(AVAILABLE RECORDS Opens)
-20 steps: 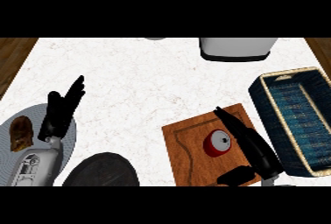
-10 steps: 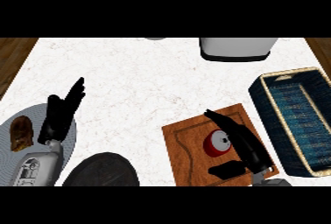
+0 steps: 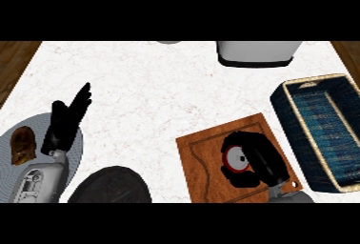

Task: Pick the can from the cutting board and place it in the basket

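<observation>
The right hand curls around the can on the board; the left hand rests spread.

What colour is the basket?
The basket is dark blue with a tan rim, best in the head view.

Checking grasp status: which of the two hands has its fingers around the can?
The right hand, over the cutting board: its fingers curl round the can. The left hand rests open at the left, fingers straight, holding nothing.
</observation>
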`<control>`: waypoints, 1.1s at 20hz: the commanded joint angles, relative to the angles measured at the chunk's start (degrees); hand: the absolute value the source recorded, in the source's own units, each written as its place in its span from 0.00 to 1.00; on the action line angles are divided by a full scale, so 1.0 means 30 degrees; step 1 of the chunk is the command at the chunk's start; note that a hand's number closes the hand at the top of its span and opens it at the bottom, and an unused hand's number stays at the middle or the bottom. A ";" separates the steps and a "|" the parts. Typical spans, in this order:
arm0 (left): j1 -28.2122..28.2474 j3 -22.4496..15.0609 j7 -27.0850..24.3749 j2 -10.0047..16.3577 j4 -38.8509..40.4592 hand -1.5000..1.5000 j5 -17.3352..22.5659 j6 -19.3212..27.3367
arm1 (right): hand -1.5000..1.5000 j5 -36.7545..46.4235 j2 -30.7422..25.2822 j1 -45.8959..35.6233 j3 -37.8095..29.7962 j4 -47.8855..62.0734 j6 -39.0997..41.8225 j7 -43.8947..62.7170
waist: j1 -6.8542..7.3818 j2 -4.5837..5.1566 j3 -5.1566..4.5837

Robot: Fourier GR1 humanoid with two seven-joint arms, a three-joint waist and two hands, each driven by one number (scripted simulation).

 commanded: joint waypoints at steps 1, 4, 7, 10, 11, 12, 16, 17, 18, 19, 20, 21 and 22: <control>0.0426 0.0084 -0.0212 0.0097 -0.0219 0.50 0.0154 -0.0241 | 1.00 0.2767 0.0111 -0.1307 0.0796 0.0312 0.0810 0.3459 | 0.0123 0.0038 0.0024; 0.0291 -0.0231 -0.0037 -0.0161 -0.0440 0.50 0.0120 -0.0242 | 1.00 0.6370 0.0785 -0.1349 0.3027 0.0490 0.2523 0.7873 | 0.0208 -0.0008 -0.0046; 0.0451 0.0096 -0.0326 0.0253 -0.0086 0.50 0.0011 -0.0249 | 1.00 0.7787 0.1181 -0.2693 0.3723 0.0092 0.5288 1.0514 | 0.0152 0.0003 -0.0019; -0.0379 -0.0053 0.1426 -0.0025 -0.1016 0.50 0.0133 -0.0097 | 1.00 0.7968 0.1748 -0.3820 0.4666 -0.0678 0.6798 1.2272 | 0.0076 0.0001 0.0033; 0.1304 -0.0750 -0.0357 -0.0679 -0.1161 0.50 -0.0652 0.0478 | 1.00 0.7521 0.1755 -0.4797 0.5566 -0.0115 0.6740 1.2927 | 0.0228 0.0024 0.0033; -0.0134 0.0082 0.0439 -0.0021 -0.0283 0.50 0.0179 -0.0272 | 1.00 0.7419 0.1761 -0.4396 0.6941 -0.0945 0.6092 1.3677 | 0.0087 0.0037 0.0036; 0.0006 -0.0165 0.0358 0.0030 -0.0653 0.50 -0.0146 -0.0234 | 1.00 0.2838 0.1775 -0.4012 0.6117 -0.3757 0.4731 1.5314 | 0.0127 0.0027 0.0050; 0.1066 -0.0308 0.0844 -0.0330 -0.1761 0.50 -0.0014 -0.0061 | 1.00 0.2523 0.1777 -0.4084 0.5966 -0.4950 0.5413 1.5839 | 0.0182 -0.0031 0.0049; 0.0404 -0.0014 -0.0283 -0.0279 0.0081 0.50 -0.0260 0.0177 | 1.00 0.2277 0.1778 -0.3642 0.6162 -0.5793 0.4472 1.5940 | -0.0067 0.0026 0.0039; 0.0533 -0.0164 -0.0149 -0.0126 -0.0133 0.50 -0.0165 -0.0226 | 1.00 0.1428 0.1779 -0.3598 0.6385 -0.6993 0.4421 1.6477 | -0.0068 -0.0008 0.0040; -0.0109 0.0317 0.0125 0.0242 -0.0082 0.50 0.0103 -0.0305 | 1.00 0.1164 0.1780 -0.4179 0.6467 -0.8115 0.4583 1.7278 | -0.0097 -0.0023 0.0036; -0.0398 0.0057 0.0616 -0.0059 -0.0236 0.50 -0.0055 -0.0077 | 1.00 0.0483 0.1781 -0.5126 0.6437 -0.8441 0.3824 1.7762 | 0.0005 -0.0016 0.0041; 0.0275 -0.0202 -0.0403 -0.0450 -0.0134 0.50 -0.0274 0.0178 | 1.00 -0.0400 0.1781 -0.4861 0.6418 -0.9921 0.3462 1.8495 | -0.0069 -0.0063 0.0034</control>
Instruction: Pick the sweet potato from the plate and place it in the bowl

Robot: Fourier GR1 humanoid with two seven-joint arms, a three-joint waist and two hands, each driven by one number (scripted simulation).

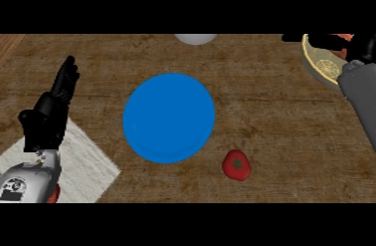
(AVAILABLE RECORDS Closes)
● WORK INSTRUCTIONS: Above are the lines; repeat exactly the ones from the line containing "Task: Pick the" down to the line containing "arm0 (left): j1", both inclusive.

● SOLUTION TO THIS EXERCISE:
Task: Pick the can from the cutting board and place it in the basket

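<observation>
The right hand curls around the can on the board; the left hand rests spread.

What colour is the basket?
The basket is dark blue with a tan rim, best in the head view.

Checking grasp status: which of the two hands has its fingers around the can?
The right hand, over the cutting board: its fingers curl round the can. The left hand rests open at the left, fingers straight, holding nothing.
</observation>
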`<control>`: waypoints, 1.1s at 20hz: the commanded joint angles, relative to the angles measured at the chunk's start (degrees); hand: the absolute value the source recorded, in the source's own units, each written as its place in its span from 0.00 to 1.00; on the action line angles are divided by a full scale, so 1.0 means 30 degrees; step 1 of the chunk is the command at the chunk's start; note that a hand's number closes the hand at the top of its span and opens it at the bottom, and an unused hand's number stays at the middle or the bottom. A ";" separates the steps and a "|" the parts. Typical spans, in this order:
arm0 (left): j1 -28.2122..28.2474 j3 -22.4496..15.0609 j7 -27.0850..24.3749 j2 -10.0047..16.3577 j4 -38.8509..40.4592 hand -1.5000..1.5000 j5 -17.3352..22.5659 j6 -19.3212..27.3367

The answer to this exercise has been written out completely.